Input records section start
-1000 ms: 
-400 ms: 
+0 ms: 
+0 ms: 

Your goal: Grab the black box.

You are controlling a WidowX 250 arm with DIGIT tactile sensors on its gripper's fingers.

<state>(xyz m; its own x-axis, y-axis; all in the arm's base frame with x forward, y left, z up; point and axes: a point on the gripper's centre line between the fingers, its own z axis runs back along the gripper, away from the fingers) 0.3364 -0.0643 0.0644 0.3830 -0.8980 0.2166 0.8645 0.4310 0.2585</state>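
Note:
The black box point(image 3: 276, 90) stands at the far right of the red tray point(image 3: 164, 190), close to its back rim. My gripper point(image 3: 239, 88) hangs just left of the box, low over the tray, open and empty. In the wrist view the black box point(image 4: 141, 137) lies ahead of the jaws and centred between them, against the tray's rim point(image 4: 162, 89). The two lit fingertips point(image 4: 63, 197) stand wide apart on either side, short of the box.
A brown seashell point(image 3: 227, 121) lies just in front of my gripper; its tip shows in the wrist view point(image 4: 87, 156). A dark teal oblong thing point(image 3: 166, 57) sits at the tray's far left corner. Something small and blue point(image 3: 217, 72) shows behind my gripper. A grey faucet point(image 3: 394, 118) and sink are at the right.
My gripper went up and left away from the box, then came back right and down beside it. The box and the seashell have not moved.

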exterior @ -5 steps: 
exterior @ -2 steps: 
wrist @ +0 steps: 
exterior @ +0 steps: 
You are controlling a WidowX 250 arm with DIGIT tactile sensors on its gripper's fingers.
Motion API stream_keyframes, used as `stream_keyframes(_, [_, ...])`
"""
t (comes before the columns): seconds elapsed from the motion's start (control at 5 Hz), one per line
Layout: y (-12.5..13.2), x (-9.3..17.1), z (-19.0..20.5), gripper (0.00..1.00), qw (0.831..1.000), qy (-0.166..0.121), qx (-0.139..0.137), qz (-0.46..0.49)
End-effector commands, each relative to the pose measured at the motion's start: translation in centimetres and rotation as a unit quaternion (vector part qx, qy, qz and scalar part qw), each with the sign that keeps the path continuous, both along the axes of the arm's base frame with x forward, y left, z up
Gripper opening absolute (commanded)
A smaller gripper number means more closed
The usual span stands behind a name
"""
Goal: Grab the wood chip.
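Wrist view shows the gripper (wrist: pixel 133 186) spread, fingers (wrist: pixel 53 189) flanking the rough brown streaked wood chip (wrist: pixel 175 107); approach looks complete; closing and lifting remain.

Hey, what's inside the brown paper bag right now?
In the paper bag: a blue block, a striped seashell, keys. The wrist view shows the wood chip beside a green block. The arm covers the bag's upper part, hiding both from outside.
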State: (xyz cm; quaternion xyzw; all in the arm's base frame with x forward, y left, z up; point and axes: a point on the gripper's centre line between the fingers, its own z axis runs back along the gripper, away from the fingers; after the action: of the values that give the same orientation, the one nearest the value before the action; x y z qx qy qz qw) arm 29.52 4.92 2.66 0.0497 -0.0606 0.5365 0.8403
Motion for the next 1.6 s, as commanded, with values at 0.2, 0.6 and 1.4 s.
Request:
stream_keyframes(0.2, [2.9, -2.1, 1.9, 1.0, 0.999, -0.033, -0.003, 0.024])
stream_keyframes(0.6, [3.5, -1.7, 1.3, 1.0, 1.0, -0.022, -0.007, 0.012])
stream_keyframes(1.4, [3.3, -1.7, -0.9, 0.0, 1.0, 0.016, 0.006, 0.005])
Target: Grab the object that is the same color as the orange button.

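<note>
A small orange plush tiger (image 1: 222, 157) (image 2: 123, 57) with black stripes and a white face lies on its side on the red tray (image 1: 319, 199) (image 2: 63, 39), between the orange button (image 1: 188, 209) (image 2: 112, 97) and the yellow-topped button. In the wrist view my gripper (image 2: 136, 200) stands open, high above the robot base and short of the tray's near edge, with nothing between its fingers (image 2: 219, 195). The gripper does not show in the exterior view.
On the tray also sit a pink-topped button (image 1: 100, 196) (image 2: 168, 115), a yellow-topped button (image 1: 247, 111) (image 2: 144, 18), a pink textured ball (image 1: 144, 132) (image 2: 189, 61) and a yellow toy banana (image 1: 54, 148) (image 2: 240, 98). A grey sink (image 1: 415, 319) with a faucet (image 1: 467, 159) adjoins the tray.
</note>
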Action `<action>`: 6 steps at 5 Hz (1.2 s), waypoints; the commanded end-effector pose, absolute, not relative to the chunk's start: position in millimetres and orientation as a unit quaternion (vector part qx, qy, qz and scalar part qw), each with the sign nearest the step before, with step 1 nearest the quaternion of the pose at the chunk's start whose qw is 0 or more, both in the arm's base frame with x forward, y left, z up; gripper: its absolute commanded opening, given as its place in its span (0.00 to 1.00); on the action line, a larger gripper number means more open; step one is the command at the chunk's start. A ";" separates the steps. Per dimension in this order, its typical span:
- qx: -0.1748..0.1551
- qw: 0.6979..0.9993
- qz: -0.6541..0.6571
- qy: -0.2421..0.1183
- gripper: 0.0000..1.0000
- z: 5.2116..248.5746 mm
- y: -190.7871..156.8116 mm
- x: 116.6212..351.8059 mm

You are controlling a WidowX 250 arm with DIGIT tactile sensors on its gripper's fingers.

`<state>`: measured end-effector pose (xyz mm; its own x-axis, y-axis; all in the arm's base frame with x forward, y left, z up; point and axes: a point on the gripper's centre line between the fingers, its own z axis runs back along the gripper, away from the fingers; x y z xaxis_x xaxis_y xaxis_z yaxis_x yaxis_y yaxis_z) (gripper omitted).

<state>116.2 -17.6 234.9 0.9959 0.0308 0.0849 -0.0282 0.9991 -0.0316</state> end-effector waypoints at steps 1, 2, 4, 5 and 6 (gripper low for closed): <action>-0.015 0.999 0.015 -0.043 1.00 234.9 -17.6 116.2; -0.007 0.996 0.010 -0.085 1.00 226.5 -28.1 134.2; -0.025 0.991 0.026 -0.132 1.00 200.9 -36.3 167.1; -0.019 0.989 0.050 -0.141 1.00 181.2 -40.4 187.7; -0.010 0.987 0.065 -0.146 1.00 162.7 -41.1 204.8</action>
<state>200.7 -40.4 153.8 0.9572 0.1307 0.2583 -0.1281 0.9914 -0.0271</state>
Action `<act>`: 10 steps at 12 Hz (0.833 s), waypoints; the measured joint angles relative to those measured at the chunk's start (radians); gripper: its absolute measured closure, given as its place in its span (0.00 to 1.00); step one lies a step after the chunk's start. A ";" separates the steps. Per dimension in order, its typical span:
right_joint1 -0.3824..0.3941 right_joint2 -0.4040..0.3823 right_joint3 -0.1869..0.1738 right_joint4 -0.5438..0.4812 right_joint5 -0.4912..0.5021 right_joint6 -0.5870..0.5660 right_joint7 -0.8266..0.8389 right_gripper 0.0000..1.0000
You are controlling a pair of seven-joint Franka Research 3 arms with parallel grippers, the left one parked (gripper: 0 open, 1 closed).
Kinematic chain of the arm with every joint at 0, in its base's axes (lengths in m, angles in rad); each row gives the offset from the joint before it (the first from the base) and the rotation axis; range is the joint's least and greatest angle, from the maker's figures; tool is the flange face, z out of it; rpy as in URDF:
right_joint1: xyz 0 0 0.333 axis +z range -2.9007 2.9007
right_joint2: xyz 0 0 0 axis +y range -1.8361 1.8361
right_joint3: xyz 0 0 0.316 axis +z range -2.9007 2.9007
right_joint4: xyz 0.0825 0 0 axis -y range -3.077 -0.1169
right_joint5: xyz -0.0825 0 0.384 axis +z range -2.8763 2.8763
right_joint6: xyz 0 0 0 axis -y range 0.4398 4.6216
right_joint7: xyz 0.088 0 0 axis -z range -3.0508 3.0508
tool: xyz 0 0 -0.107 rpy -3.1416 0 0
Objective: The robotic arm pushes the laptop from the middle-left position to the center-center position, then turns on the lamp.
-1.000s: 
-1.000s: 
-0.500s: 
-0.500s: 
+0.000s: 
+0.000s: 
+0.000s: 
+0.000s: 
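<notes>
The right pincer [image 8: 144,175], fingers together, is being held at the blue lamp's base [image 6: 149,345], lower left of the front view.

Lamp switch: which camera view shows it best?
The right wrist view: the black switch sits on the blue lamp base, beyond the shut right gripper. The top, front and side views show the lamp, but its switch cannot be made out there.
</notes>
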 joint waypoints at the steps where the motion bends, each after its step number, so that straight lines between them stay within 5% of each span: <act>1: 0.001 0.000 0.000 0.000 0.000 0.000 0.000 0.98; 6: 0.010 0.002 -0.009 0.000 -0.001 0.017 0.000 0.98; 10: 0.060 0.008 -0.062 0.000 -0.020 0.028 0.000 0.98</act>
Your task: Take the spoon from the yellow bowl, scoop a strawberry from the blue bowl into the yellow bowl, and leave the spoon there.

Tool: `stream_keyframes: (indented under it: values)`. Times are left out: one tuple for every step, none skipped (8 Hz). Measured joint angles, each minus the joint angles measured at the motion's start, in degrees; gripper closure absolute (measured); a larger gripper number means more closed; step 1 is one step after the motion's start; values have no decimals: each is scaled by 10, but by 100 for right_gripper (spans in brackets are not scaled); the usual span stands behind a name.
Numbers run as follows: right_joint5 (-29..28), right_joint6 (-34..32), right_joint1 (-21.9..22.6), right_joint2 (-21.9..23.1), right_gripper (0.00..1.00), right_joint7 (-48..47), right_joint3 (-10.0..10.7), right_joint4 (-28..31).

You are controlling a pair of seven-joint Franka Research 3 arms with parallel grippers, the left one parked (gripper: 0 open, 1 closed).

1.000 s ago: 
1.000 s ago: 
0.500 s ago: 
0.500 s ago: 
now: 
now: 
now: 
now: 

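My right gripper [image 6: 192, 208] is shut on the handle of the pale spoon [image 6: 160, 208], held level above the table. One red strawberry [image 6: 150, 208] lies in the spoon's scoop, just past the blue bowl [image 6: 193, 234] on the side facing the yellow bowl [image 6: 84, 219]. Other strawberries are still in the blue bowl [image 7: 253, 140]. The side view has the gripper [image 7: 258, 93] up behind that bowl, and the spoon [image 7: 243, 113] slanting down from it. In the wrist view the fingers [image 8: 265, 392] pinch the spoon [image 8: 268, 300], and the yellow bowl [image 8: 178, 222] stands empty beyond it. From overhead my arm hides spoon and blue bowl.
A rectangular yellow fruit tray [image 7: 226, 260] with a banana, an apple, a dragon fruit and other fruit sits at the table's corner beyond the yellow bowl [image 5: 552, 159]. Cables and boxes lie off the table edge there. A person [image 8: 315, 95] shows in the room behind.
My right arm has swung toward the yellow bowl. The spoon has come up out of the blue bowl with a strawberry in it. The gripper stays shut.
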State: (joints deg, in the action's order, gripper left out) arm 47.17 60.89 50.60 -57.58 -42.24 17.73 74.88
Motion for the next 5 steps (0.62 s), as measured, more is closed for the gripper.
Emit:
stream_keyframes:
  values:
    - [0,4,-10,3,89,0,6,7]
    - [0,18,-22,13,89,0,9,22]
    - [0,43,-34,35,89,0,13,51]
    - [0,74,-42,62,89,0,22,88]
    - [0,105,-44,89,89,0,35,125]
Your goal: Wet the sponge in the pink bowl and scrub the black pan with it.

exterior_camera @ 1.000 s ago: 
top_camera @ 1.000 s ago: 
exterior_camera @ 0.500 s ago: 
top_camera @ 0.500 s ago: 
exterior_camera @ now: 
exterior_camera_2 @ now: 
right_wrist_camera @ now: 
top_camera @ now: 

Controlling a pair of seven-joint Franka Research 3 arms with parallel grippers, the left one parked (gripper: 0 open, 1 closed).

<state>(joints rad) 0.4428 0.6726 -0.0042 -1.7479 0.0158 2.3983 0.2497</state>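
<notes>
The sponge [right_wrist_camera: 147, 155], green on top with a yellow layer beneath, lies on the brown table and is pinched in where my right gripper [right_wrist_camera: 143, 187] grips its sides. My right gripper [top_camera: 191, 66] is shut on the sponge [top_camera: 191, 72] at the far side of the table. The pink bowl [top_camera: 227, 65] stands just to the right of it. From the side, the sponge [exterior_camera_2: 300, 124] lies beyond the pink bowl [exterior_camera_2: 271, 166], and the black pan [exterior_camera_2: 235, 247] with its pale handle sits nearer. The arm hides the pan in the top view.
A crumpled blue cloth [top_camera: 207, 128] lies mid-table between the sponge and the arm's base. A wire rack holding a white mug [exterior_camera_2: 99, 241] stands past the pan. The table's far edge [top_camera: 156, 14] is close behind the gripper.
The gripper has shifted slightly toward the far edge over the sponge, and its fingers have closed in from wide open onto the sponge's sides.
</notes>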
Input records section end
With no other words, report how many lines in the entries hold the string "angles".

__Answer__
3